### Exercise instructions:
Repeat all of the data exactly. Leave nothing out.

····················

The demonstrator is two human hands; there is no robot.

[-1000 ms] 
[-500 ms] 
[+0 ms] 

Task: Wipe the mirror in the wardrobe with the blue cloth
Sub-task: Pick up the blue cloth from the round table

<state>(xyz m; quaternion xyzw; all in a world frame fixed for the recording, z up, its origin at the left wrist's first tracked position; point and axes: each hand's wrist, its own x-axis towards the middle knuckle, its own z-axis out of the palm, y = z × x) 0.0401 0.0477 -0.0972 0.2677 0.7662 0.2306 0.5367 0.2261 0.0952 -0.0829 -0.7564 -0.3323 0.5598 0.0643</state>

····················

### Exercise answer:
The demonstrator is two human hands; there is no robot.

[-1000 ms] 
[-500 ms] 
[+0 ms] 

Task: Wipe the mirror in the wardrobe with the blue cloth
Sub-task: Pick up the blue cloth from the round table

<state>(xyz m; quaternion xyzw; all in a world frame fixed for the recording, z up, its origin at the left wrist's first tracked position; point and axes: each hand's wrist, its own x-axis towards the middle knuckle, its own z-axis out of the palm, y = z × x) 0.0401 0.0477 -0.0972 0.2677 0.7662 0.2306 0.5367 0.2261 0.0952 -0.0829 -0.7564 -0.3323 0.5598 0.0643</state>

The full output has already been given.